Les touristes sont des usagers ponctuels du territoire. Dans vos observations, cette notion d’usage ponctuel du touriste est-elle prise en compte dans la manière dont on conçoit ces nouveaux espaces urbains ?

Pour les projets touristiques qui sont estampillés touristiques, ils sont souvent portés par du privé, souvent sur de la commande publique mais qui sont des espaces touristiques identifiés comme des lieux touristiques. Dans ces cas, forcément, le touriste est pris en compte. Aujourd’hui cependant, le touriste est partout. Si hier le touriste allait chercher un rapport exceptionnel à l’espace, qu’il soit patrimonial, évènementiel, authentique, etc. aujourd’hui le touriste vient aussi chercher une expérience simple, du quotidien, de l’ordinaire. Par exemple, si je prends un appartement sur Airbnb, ce n’est pas uniquement pour le prix mais aussi parce ce que ça me permet de rentrer dans la peau d’un résident, d’un quartier, d’un logement. Cette recherche de l’authenticité de la vie locale a fait que le touriste diffuse et infuse dans des territoires sur lesquels on ne le voyait pas auparavant.

Pour autant, lorsqu’on crée un espace public, un quartier dans la ville ordinaire, la figure touristique est peu prise en compte. Elle ne l’ est pas car elle n’est pas massive, elle n’est pas une figure habitant H24 du territoire. On a du mal à la saisir en dehors des lieux touristiques et elle est invisibilisée. Aussi, avec Gwendal Simon, sociologue, nous avancions la théorie qu’on est de plus en plus touriste dans sa ville.

Avec l’éco-anxiété et le rapport renouvelé au voyage lointain, l’habitant va de plus en plus chercher à découvrir sa ville avec un regard de touriste. Il fait des expériences exceptionnelles, il déambule et va chercher de l’ordinaire qu’il ne verrait pas dans son quartier. Ce rapport touristique à sa ville du quotidien n’est pas forcément pris en compte. Dans les pratiques, cette pratique de l’excursionniste dans sa propre ville, de l’urbex et de la redécouverte de l’art urbain autour de chez soi, ou l’exploration des franches forestière à moins de 10 km de sa ville, c’est une forme de rapport presque touristique à son territoire car on va chercher de l’extraordinaire, du dépaysement, ce que l’on ne connaît pas.
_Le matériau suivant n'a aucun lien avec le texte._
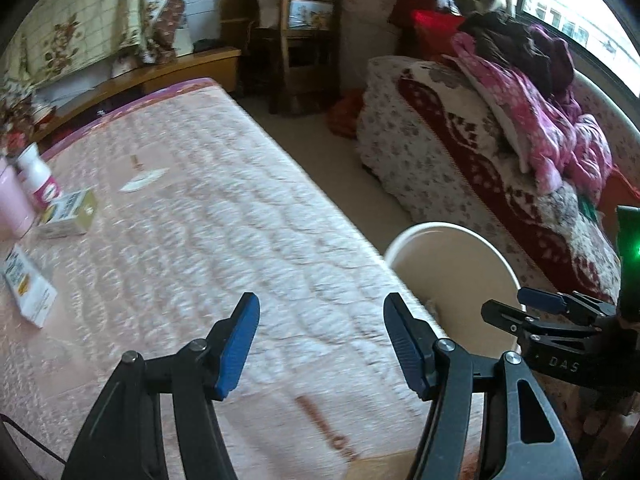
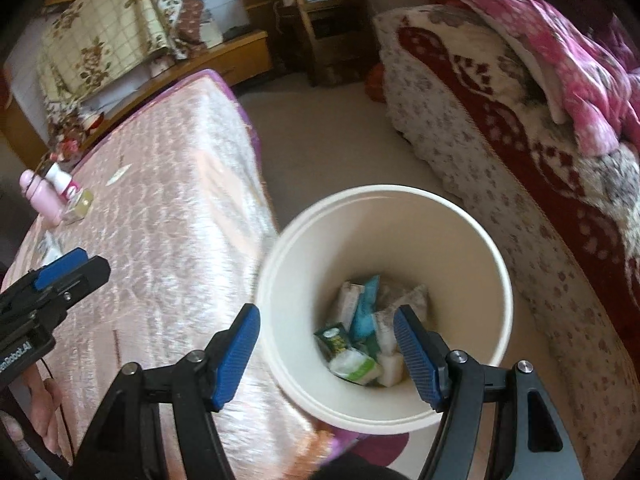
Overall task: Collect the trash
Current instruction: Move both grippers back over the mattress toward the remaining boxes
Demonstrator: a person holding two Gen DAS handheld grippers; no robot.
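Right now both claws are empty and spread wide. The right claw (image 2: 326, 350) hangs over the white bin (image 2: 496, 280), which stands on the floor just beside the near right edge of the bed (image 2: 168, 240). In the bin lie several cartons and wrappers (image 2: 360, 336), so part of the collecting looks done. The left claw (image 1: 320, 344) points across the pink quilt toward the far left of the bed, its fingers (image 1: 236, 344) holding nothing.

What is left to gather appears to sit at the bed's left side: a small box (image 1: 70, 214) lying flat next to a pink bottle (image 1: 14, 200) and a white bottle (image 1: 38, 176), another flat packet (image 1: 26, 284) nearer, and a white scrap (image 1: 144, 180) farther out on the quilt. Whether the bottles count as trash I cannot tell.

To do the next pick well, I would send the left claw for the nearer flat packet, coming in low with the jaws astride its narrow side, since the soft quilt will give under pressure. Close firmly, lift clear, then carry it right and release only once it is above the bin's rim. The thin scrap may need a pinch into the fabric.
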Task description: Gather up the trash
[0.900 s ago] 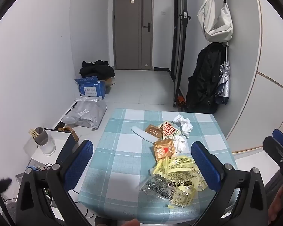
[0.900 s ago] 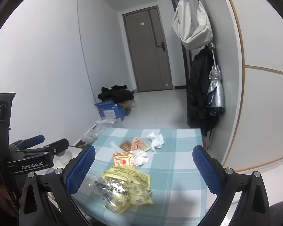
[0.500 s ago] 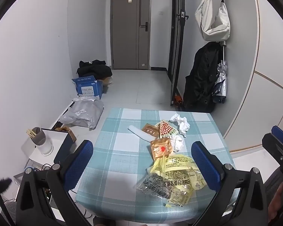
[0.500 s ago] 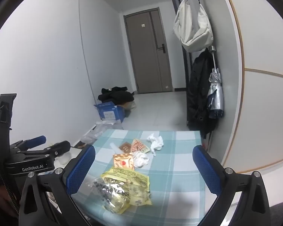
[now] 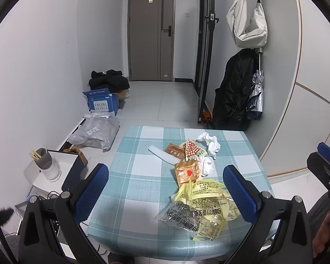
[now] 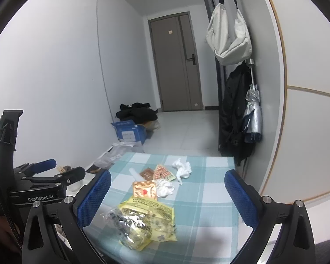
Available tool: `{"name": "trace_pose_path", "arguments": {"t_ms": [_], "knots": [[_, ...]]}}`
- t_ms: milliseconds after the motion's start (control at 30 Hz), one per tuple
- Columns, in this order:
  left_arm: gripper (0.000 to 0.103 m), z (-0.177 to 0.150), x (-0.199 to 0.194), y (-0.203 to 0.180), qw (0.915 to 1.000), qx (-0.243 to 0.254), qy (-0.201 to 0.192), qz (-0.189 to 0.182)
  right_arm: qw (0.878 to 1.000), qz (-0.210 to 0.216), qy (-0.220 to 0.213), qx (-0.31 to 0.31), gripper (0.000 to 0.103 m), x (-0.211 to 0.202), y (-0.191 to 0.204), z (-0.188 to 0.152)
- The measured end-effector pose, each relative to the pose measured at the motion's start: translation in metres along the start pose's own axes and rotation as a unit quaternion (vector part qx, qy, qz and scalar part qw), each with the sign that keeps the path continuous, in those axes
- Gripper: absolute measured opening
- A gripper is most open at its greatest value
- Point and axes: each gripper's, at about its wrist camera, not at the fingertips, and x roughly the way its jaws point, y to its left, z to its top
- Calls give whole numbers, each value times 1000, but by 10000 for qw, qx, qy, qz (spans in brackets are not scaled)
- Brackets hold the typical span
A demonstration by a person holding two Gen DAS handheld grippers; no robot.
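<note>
A: On the checked table point(image 5: 140, 189) we have all the trash in one loose trail, from the far right corner down toward the near edge. Biggest first?

B: We think so. We take the yellow wrapper point(image 5: 211, 200) at the near end, lying partly over a clear crinkled bag point(image 5: 178, 214). Both look slippery and light (they may slide off the edge if we push instead of pinch).

A: And our tools?

B: Our left gripper point(image 5: 165, 193) hangs above the near edge with its blue pads spread wide and nothing between them. Our right gripper point(image 6: 167, 194) is the same, wide apart and empty, tilted gently down at the pile.

A: So we come down over a raised fold of the yellow wrapper, not flat on the cloth.

B: Yes, and we close only once a pad sits on each side. After that, the orange packet point(image 5: 187, 172) just beyond, then the brown sachet point(image 5: 175, 151) and the red patterned packet point(image 5: 193, 150).

A: Last, the crumpled tissue point(image 5: 210, 142) at the far end and the smaller wad point(image 5: 205, 165) beside the orange packet.
</note>
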Motion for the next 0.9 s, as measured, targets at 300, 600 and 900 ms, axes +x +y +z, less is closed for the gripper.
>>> {"name": "trace_pose_path", "arguments": {"t_ms": [300, 600, 900], "knots": [[102, -2, 0, 0, 10000, 33, 25, -76, 10000, 87, -8, 38, 103, 0, -1, 0], [102, -2, 0, 1, 10000, -27, 38, 9, 9998, 124, -146, -44, 103, -3, 1, 0], [102, -2, -1, 1, 10000, -26, 12, 72, 9999, 108, -91, 8, 103, 0, 0, 0]]}}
Enfin, être touriste, ce n’est pas que faire un pas de côté par rapport à son quotidien mais faire un pas temporel de côté. Quand on parle de tourisme, on parle d’un éloignement de son lieu ordinaire de vie. Pour être considéré comme tourisme, les définitions précisent que l’expérience doit inclure une nuitée. Donc ce rapport au temps est central de deux manières. D’abord fonctionnel «je veux prendre un écart avec mon quotidien donc je me mets à distance, je ne dors pas chez moi et je veux faire des activités dans ce temps donné qui, avant d’être un temps de tourisme est un temps libre». On a un rapport perceptif au temps qui est différent car lorsque l’on est touriste, on ne travaille pas et on est ailleurs. On essaye alors d’avoir une expérience de cet ailleurs la plus intense et relaxante, dans un rapport opposé au travail.

Puis un rapport symbolique: l’éloignement spatial nous montre qu’on va chercher l’extraordinaire, l’extra-quotidien que l’on ne retrouverait pas à côté de chez nous ou ce que l’on souhaite vivre autrement. Le quotidien se perçoit à travers des espaces et des rythmes. Lorsqu’on va chercher cet extra-quotidien, on essaye de couper le rythme de ce quotidien, de ralentir ou d’accélérer dans la consommation touristique. Le rapport symbolique fait qu’on ne vit pas le temps de la même manière lorsque l’on est touriste.